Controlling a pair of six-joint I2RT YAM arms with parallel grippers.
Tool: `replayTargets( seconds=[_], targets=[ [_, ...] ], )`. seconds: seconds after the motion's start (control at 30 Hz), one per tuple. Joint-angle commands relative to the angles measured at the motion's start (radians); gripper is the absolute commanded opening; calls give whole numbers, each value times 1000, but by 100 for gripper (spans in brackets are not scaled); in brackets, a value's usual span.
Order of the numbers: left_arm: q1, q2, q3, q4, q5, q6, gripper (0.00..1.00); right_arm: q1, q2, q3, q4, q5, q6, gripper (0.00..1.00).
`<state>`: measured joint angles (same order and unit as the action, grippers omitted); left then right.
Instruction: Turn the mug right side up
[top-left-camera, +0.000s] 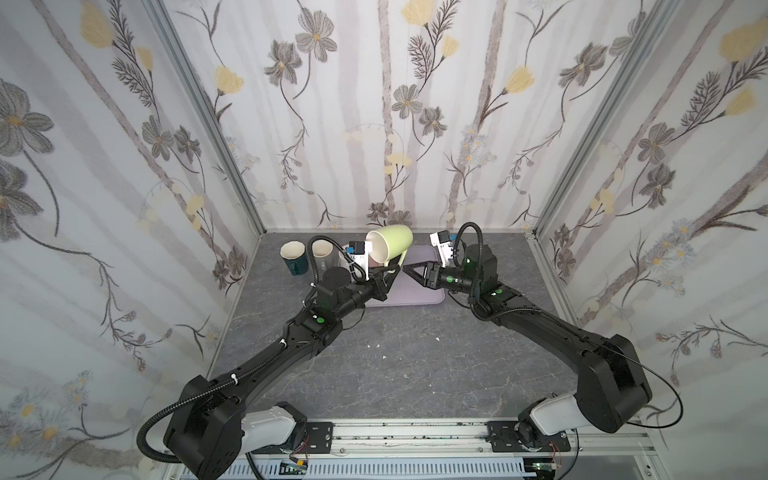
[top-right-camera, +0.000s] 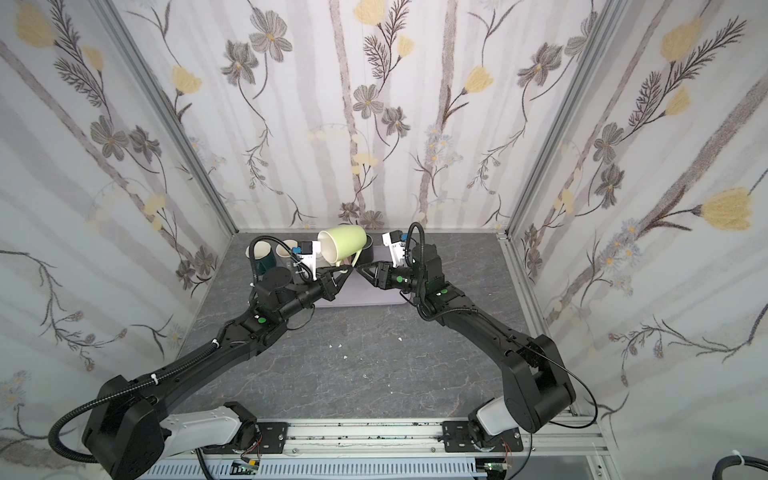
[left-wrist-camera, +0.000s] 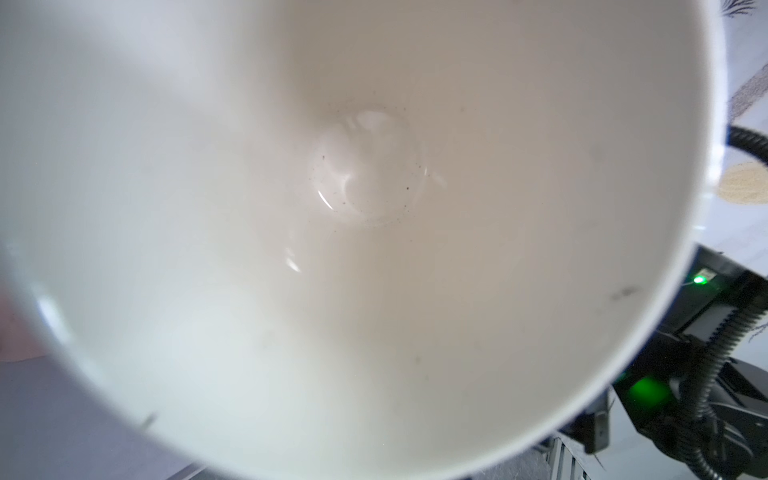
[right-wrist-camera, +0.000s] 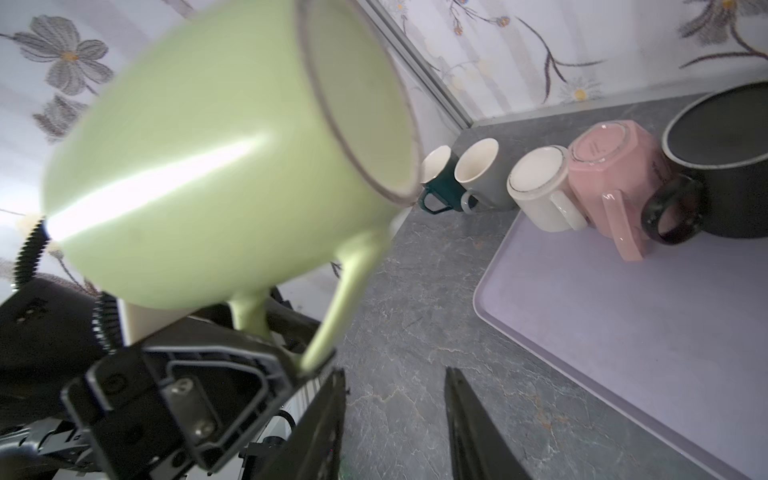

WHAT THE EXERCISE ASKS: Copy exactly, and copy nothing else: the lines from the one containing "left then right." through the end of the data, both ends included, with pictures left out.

TASK SOLUTION:
`<state>`: measured joint angles (same order and unit as the action, grippers omitted); left then right.
Instruction: Turn the mug right side up
[top-left-camera, +0.000s] 
[top-right-camera, +0.000s] 
[left-wrist-camera, +0.000s] 
[right-wrist-camera, +0.000s] 

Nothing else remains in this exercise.